Which is why I’m looking for a new password manager: LastPass is actually fairly great when it comes to sharing passwords with other accounts. But it’s effectively useless when it comes to “typeable” passwords. Their “Make pronounceable” option is okay to make it easier to spell out, but I don’t want to have to use an eight-letters password to be able to type it easily, when I could just as easily use a three-words combination that is significantly stronger.

And while I could just use xkcdpass on my laptop and generate those shared passwords (which is what I did with my mother’s router), that does not really scale (it still keeps me as the gatekeeper), and it does not make the security usability for my SO. And it wouldn’t be fair to keep the password hygiene for me only.

Similarly, any solution that involves running personal infrastructure (servers, cron, git, whatever) is not an option: not only I’m increasingly not relying on it myself (I even gave up on running my own blog’s webapp!), but most of my family is not even slightly interested in figuring out how to do that. And I don’t blame the least, they have enough of their own things to care about.

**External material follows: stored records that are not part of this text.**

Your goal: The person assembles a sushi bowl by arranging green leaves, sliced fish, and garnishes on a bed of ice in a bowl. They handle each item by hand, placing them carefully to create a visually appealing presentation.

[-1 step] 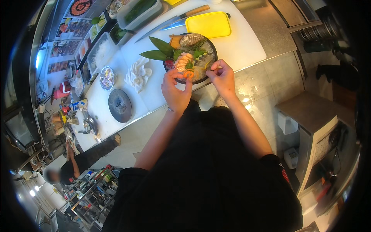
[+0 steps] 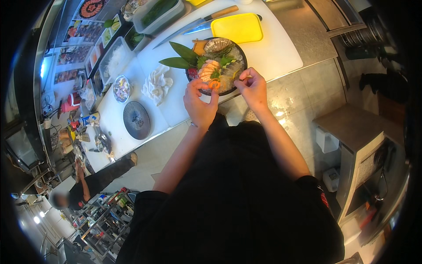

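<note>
A round dark platter point(image 2: 227, 93) of sliced raw fish sits at the near edge of the white cutting board. Orange salmon slices point(image 2: 209, 69), pale slices, green sprigs, a scallop shell point(image 2: 218, 45) and two long green leaves point(image 2: 182, 56) are arranged on it. My left hand point(image 2: 201, 104) is at the platter's near left, thumb and fingertips closed around an orange spiral garnish point(image 2: 214, 84). At the near right rim, my right hand point(image 2: 254, 90) has thumb and fingers pinched together. Whatever that pinch holds, if anything, is too small to make out.
Beyond the platter lie a yellow lid point(image 2: 237, 28) and knives point(image 2: 193, 26). To the left are a crumpled white cloth point(image 2: 157, 85), a small bowl point(image 2: 121, 89), a dark plate point(image 2: 136, 120) and a tub of white shreds point(image 2: 116, 60). Another person point(image 2: 88, 187) is at far lower left.
</note>
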The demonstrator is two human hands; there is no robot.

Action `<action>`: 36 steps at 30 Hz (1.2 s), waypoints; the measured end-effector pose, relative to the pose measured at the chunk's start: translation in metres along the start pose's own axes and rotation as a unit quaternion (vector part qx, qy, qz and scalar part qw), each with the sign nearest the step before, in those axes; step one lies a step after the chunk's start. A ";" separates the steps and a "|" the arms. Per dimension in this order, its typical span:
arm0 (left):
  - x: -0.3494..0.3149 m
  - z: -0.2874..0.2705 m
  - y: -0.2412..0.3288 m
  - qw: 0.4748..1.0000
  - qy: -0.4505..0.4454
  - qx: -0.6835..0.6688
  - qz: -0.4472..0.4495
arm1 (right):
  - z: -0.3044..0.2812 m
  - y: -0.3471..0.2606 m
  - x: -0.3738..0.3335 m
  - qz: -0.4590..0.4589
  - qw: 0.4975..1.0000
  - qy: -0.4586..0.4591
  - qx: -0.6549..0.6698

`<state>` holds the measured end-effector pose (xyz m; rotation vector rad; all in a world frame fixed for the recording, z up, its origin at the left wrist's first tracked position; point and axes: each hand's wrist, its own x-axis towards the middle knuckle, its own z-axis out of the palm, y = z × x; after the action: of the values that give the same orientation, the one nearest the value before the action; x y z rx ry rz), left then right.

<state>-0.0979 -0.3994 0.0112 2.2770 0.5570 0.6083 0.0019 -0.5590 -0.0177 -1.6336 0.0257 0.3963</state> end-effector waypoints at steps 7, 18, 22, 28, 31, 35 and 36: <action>0.004 0.003 0.001 1.000 0.002 -0.014 0.001 | 0.013 -0.021 -0.016 -0.130 0.956 0.012 -0.264; 0.005 0.002 0.000 1.000 0.006 0.003 0.021 | -0.001 -0.019 -0.006 -0.073 0.968 0.033 -0.238; 0.005 0.000 0.001 1.000 0.001 0.009 0.013 | 0.001 -0.003 -0.003 -0.061 0.987 0.033 -0.145; 0.006 0.002 -0.002 1.000 0.014 -0.006 -0.003 | 0.004 -0.014 0.005 -0.014 0.991 0.038 -0.131; 0.006 0.001 0.000 1.000 0.011 -0.015 -0.020 | 0.006 -0.029 0.006 0.014 0.987 0.046 -0.154; 0.005 0.000 -0.001 0.999 0.008 -0.023 -0.025 | 0.005 -0.026 0.005 0.025 0.989 0.043 -0.142; 0.005 0.000 -0.001 0.999 0.008 -0.024 -0.025 | 0.003 -0.021 0.006 0.024 0.992 0.029 -0.121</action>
<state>-0.0939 -0.3959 0.0122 2.2082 0.5982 0.6091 0.0118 -0.5529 0.0010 -1.8869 0.0625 0.4000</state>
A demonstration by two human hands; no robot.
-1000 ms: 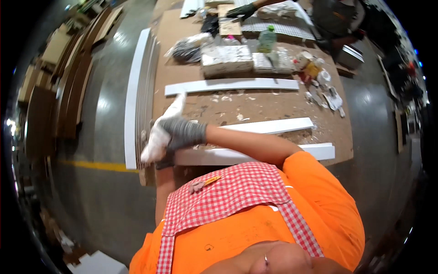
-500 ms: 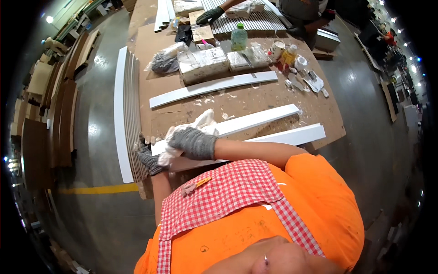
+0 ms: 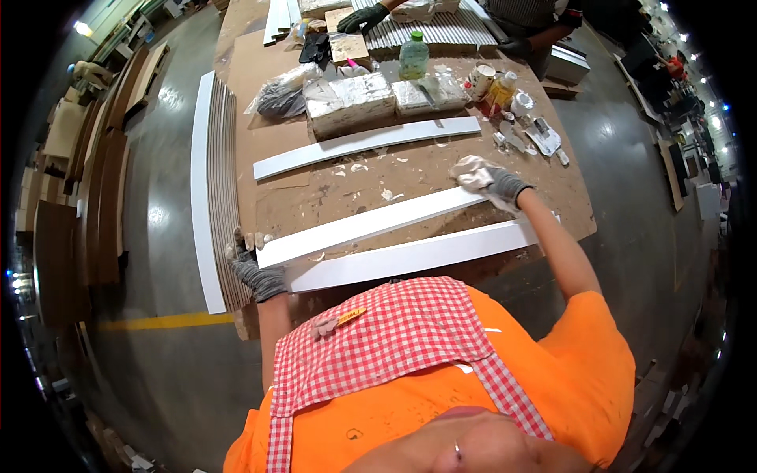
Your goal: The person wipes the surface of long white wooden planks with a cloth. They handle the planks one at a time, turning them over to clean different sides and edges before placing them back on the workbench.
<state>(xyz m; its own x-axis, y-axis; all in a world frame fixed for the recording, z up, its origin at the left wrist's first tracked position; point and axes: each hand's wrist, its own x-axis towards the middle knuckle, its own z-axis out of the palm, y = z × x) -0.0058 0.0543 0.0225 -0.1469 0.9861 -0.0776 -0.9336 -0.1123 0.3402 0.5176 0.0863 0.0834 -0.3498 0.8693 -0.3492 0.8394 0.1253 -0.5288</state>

If you have any suggestions for a new password manager, please do let me know. I think I may try 1Password next, if nothing else because I think Troy Hunt’s opinion is worth something, and if he backed 1Password, there has to be a reason.

Comments 5
  1. Congratulation on the life milestone.

    Have you considered Bitwarden? Its clients and server side is open source. The hosted solution (if you don’t want to self-host your password manager) is free with password sharing for two people or $1/mo. for up to five people. More importantly for me, Bitwarden have browser extensions, and mobile and desktop apps for every platform. It’s very similar to LastPass in terms of user experience.

      1. No, but its generator does at least avoid ambiguous characters. But your use for pronounceable passwords seemed to be limited to only a handful of cases where you could manually set those passwords. Most passwords probably don’t need to be correct-horse-battery-staple.

  2. I’d definitely recommend 1password for you.
    I use it in exactly that way myself with a ‘family’ plan. My wife and I have a ‘vault’ each with personal logins, and then a shared vault where we keep the logins for household things. The one annoyance is that there’s no way to move things between vaults.
    The password generator does support xkcd-style passwords.
    They’ve also integrated Troy Hunt’s pwned passwords check so you can check if any passwords you have stored have been in data breaches.